- _PROBLEM_:
Locate, in the data below, the line that contains "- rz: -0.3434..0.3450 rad" and the line that contains "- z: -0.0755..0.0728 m"; reproduce exactly those two lines and every line between them, nothing more.

- _GIVEN RECORDS_:
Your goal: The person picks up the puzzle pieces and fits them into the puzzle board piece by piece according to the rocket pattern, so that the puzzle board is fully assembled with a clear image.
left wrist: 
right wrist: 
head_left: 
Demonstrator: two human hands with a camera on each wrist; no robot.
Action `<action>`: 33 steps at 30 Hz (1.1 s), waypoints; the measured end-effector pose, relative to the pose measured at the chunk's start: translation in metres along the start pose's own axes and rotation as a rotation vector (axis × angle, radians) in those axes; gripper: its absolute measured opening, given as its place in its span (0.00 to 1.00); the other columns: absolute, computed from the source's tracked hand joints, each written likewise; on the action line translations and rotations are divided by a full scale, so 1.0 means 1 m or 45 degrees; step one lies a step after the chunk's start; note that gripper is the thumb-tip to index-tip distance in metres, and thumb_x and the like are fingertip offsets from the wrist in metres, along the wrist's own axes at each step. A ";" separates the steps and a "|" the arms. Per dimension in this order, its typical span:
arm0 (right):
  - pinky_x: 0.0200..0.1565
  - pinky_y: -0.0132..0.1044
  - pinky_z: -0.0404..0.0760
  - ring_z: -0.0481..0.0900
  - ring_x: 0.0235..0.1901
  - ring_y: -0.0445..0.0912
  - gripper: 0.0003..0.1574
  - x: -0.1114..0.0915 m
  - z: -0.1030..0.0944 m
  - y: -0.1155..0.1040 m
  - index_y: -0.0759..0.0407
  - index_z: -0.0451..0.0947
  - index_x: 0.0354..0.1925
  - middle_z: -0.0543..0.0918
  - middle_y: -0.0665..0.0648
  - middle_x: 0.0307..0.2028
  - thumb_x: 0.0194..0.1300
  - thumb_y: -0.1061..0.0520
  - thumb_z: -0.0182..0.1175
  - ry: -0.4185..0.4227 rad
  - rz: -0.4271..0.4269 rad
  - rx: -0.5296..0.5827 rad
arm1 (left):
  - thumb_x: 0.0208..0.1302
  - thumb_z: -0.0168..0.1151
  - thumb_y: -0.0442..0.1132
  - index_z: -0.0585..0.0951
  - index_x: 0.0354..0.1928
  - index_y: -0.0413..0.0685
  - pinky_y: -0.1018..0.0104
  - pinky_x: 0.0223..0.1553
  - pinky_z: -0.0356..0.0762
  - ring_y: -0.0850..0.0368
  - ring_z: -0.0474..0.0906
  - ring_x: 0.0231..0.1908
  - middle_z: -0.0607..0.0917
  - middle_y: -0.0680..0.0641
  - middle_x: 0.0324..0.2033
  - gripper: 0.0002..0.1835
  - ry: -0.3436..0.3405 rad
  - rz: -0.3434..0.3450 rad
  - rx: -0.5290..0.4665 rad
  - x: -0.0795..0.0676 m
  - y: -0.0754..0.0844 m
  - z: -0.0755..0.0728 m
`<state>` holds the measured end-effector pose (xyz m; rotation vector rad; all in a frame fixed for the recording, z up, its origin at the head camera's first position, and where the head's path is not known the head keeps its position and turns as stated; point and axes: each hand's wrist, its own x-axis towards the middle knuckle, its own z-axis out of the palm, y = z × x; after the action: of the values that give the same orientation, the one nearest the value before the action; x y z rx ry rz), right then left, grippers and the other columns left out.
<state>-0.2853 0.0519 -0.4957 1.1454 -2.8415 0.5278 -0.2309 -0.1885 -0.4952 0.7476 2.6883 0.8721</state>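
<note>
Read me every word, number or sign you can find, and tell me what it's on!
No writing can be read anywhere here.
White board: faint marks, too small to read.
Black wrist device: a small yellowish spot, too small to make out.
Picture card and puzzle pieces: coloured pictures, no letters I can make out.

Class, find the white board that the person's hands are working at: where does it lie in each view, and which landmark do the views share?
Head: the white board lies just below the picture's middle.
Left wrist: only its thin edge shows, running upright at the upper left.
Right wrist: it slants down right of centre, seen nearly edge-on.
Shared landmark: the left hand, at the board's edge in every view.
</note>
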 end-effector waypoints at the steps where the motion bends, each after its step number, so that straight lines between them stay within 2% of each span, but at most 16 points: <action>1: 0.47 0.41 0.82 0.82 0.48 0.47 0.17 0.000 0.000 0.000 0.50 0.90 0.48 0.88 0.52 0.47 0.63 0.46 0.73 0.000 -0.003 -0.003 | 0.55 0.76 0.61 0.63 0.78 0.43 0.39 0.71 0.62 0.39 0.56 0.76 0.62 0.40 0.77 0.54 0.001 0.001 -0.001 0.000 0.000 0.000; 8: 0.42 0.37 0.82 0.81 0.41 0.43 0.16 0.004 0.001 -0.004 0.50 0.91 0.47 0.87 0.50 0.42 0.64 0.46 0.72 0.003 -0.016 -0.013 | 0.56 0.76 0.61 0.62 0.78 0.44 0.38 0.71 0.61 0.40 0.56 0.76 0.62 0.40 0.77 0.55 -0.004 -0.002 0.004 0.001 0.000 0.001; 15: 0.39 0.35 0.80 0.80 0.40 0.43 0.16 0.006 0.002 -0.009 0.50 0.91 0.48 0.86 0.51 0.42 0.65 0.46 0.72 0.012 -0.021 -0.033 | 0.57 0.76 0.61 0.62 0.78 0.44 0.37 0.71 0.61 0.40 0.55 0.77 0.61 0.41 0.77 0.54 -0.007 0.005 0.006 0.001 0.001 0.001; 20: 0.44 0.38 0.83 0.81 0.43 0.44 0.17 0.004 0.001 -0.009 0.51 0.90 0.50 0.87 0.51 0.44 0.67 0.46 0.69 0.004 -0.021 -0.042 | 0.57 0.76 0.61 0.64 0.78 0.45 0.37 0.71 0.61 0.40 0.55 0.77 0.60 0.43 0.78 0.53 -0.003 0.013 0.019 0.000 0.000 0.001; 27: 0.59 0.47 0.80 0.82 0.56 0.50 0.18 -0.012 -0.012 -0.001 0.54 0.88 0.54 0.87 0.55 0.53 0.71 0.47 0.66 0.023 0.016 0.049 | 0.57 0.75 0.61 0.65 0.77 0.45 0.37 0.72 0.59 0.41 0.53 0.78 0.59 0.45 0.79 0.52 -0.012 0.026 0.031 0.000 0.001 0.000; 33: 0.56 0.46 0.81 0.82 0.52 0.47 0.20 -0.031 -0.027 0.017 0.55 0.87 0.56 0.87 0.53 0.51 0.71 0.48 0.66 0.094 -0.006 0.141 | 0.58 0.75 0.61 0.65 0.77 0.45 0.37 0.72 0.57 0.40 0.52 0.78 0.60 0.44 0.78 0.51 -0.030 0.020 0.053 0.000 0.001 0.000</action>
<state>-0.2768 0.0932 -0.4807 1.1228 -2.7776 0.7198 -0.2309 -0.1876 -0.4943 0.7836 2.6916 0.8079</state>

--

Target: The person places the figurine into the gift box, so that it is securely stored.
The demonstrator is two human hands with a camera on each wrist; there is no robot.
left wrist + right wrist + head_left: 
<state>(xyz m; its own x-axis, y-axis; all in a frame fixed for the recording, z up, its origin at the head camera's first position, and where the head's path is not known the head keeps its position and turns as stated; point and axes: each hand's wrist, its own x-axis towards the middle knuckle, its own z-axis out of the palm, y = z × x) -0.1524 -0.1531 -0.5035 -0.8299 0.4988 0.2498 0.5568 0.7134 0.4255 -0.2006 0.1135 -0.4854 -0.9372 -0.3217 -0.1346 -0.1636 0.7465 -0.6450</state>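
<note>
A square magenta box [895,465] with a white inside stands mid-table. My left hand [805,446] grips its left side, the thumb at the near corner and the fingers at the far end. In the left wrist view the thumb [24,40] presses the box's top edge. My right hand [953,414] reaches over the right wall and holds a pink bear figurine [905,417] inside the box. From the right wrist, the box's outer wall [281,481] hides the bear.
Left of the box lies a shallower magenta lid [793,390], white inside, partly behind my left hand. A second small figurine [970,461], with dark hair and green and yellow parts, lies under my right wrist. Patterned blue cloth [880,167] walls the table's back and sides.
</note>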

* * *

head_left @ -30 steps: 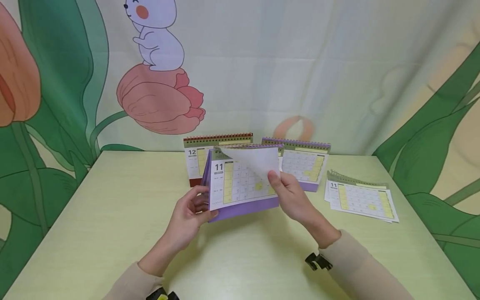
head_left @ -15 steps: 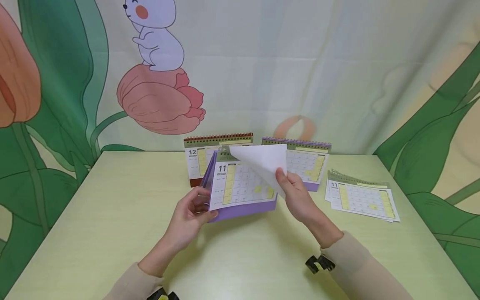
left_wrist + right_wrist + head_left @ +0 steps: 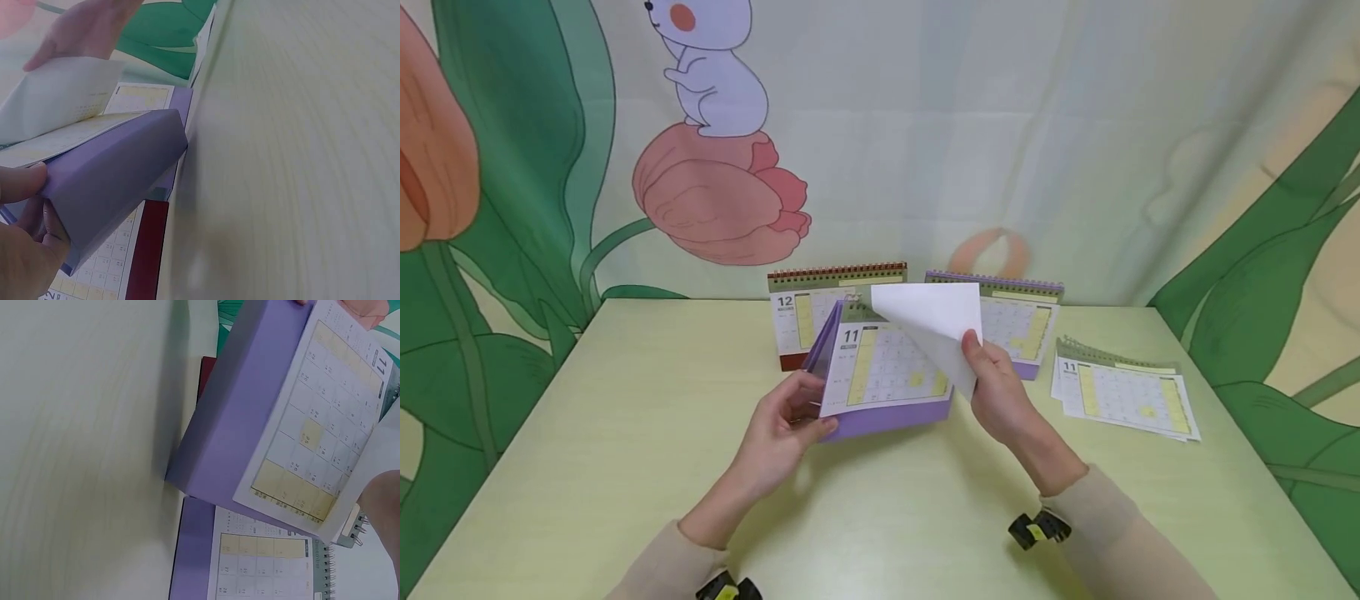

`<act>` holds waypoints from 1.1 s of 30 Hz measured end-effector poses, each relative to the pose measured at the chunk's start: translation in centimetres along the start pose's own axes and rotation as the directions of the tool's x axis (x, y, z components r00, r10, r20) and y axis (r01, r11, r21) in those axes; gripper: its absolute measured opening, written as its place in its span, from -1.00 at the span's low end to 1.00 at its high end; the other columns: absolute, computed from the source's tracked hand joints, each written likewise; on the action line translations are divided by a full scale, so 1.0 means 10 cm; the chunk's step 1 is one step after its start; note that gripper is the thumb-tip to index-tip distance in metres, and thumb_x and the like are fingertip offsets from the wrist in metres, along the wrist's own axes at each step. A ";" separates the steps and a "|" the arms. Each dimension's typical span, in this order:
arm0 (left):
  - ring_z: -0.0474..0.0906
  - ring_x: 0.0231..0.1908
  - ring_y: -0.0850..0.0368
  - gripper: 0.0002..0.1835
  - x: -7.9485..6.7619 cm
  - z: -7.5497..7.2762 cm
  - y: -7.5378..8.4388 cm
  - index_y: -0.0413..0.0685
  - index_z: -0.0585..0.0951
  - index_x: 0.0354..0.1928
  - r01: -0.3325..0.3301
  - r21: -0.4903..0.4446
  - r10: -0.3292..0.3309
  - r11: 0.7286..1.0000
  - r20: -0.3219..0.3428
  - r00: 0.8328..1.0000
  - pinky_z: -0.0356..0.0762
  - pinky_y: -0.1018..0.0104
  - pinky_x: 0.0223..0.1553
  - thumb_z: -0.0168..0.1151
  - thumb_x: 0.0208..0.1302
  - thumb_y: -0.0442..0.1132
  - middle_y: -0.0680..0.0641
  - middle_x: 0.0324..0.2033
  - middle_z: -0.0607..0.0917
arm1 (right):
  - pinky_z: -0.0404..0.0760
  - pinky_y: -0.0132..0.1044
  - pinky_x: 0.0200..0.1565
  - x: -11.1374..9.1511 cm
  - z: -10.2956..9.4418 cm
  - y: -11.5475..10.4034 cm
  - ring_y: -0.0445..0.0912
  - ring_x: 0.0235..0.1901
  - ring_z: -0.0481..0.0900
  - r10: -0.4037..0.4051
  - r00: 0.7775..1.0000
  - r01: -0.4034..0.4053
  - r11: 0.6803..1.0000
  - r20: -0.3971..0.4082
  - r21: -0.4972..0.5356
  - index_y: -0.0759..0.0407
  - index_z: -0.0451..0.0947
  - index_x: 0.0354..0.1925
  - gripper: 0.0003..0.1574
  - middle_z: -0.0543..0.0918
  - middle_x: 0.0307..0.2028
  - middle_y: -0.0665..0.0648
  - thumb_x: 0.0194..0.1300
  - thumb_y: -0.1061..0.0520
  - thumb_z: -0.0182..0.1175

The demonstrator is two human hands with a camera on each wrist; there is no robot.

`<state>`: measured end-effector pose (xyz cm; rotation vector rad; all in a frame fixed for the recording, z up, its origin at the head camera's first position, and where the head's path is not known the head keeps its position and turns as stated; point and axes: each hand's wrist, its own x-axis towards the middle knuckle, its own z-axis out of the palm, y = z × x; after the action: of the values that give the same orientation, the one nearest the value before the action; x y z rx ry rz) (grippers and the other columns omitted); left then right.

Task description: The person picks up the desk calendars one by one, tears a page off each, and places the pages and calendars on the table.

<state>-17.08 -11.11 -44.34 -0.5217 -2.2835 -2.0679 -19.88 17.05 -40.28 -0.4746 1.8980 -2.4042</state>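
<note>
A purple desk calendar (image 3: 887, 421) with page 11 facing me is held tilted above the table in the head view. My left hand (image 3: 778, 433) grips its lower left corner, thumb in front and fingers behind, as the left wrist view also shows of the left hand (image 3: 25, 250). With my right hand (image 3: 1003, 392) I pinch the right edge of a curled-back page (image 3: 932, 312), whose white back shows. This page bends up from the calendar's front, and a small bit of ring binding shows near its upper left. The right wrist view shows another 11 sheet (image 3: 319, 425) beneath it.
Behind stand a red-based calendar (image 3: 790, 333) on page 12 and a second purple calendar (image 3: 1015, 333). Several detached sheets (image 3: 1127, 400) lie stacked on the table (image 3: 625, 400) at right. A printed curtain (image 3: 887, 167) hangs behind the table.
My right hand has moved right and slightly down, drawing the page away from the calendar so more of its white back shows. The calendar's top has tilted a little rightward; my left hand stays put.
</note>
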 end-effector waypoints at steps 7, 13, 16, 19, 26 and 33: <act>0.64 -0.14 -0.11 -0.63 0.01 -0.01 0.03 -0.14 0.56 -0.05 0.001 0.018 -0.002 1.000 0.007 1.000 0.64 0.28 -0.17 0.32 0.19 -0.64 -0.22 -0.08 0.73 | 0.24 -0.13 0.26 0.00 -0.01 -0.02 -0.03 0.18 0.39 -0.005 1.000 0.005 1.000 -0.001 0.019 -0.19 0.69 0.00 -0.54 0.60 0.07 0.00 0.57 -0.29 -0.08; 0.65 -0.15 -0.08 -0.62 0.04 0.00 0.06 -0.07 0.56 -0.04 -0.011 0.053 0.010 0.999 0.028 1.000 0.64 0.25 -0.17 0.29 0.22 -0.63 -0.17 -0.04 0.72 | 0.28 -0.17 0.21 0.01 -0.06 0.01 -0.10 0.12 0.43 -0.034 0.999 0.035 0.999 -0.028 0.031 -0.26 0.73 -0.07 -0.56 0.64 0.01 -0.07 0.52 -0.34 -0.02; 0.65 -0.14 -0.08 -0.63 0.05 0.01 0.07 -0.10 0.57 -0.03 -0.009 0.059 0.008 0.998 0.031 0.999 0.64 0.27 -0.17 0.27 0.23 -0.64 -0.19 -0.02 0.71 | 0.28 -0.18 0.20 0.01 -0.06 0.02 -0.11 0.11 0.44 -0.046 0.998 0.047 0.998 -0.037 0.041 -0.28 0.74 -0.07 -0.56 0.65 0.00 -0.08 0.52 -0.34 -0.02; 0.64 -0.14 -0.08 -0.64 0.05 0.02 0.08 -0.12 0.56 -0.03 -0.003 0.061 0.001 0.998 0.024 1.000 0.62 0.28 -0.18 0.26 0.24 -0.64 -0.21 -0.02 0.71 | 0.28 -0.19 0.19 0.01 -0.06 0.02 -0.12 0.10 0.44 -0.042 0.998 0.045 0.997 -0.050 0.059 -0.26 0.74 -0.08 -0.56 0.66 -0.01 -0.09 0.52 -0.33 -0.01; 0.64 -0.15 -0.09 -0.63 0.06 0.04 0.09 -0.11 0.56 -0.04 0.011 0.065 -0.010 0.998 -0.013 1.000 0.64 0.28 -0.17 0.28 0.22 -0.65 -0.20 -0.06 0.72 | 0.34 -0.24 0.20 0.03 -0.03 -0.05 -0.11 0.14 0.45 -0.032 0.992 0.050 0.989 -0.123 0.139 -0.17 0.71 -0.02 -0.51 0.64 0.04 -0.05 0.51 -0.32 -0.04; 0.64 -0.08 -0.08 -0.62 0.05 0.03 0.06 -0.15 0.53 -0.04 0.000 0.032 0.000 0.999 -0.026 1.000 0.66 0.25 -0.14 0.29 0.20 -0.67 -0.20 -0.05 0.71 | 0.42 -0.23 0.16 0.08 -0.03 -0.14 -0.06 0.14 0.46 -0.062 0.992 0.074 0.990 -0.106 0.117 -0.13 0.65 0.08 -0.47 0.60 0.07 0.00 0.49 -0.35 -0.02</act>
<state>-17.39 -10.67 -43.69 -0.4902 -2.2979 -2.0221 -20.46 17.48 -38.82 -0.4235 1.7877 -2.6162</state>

- _EXERCISE OUTPUT_:
  - rz: -0.3434..0.3450 rad
  - rx: -0.5290..0.4665 rad
  - x: -0.0795..0.0676 m
  - y: -0.0754..0.0844 m
  - z: -0.0755..0.0728 m

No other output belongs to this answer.